Identification: Indiana's larger skink is less often seen than its close relative: the five-lined skink, as it spends much of its time higher up in trees. Like its close relative, juvenile broad-headed skinks are black with bright white-yellow stripes and a blue tail and adults are brown with faded stripes and no blue coloration. This species gets its name from the enlarged, swollen red heads that males in breeding condition develop. Broad-headed skinks can be quite large with adults reaching lengths of around a foot (30 cm) in length.

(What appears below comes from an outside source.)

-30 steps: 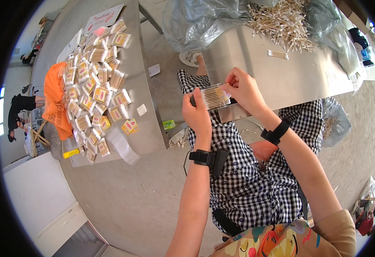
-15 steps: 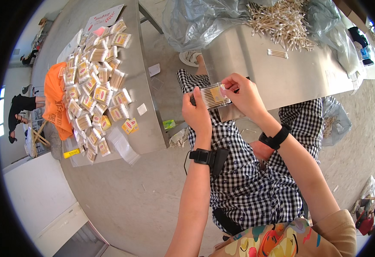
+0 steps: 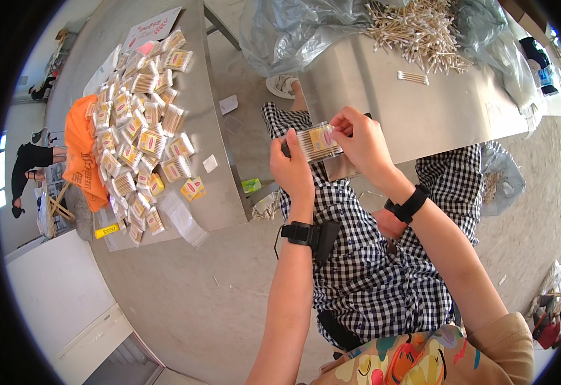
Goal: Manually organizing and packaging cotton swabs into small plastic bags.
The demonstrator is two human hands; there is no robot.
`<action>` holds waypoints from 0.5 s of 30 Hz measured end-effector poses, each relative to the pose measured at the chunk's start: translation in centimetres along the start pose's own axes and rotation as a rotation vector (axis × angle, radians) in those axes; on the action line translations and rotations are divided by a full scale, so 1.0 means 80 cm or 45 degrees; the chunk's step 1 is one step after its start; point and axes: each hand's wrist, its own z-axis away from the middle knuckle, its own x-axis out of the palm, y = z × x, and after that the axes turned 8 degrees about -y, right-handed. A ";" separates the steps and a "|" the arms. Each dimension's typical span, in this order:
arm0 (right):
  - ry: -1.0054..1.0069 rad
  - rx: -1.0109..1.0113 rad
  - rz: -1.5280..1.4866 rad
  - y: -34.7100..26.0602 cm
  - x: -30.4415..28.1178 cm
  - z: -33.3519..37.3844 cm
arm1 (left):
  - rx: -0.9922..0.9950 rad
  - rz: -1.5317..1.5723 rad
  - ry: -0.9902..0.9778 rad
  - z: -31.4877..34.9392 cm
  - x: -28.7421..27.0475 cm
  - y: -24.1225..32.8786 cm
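Observation:
Over my lap, a clear flat pack of cotton swabs (image 3: 314,147) with a yellow label sits between my hands. My left hand (image 3: 293,168) is closed around its left end, thumb on top. The fingers of my right hand (image 3: 365,144) are closed in a pinch on the pack's right end, beside the label; their tips partly hide that edge. Just beyond, on the steel table (image 3: 415,119), lies a small bundle of cotton swabs (image 3: 413,77). A large heap of loose swabs (image 3: 418,35) is behind it.
On the left table (image 3: 219,192) are many filled swab packs (image 3: 136,138), an orange bag (image 3: 81,151), empty clear bags (image 3: 183,218), loose yellow labels (image 3: 194,188) and a yellow tube (image 3: 106,230). Grey plastic (image 3: 293,38) borders the swab heap. A clear bag (image 3: 503,176) hangs at right.
My right fingertips have shifted slightly along the pack's right end, and the label there shows more. Both hands still hold the pack in nearly the same place.

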 end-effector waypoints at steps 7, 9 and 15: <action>-0.061 0.098 -0.056 -0.002 -0.006 -0.004 | 0.011 0.014 0.013 -0.002 0.001 -0.004; -0.078 0.104 -0.064 -0.002 -0.005 -0.004 | 0.015 0.008 0.019 -0.003 0.001 -0.006; -0.069 0.085 -0.049 -0.002 -0.001 -0.001 | 0.030 0.044 0.031 -0.002 0.003 -0.004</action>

Similar Species: Though there is a similar skink in Indiana that is virtually identical in some life stages, it is first worth mentioning that many people confuse skinks with salamanders due to their similar form and shiny appearance. Though the presence of scales, claws, and eyelids is a quick way to separate these reptiles from salamanders (which are amphibians), the differences in behavior and activity pattern are also quite stark. Most people encounter skinks climbing on buildings or skittering across the forest floor, in broad daylight during the warmer months. Skinks, like many other reptiles, are sun-loving creatures that thrive in warm and dry conditions and are inactive in cool and cloudy weather. Salamanders, on the other hand, are predominantly active in spring, fall, and even winter when conditions are cool and wet. Salamanders are frequently active on cool, rainy nights during the spring but otherwise seek cover under rocks, logs, or underground. Lizards and salamanders are so different that it would not be hyperbole to say that the conditions in which one thrives, might be fatal to the other.
Five-lined skinks grow to only about half the size of this species making it relatively simple to identify large adult broad-headed skinks. However, any individuals under eight inches (20 cm) long should be more carefully examined. Five-lined skinks have four scales, on the upper lip, between the eye and the nose while broad-headed skinks have five.
Distribution: Broad-headed skinks are a species of mature deciduous forests and are most abundant in the unglaciated hills of south-central Indiana and in the forested ravines of west-central Indiana. They seek out sunny openings, but will often move into the canopy to find gaps. They are also frequently encountered on standing dead trees (snags) and on sunny rock outcrops.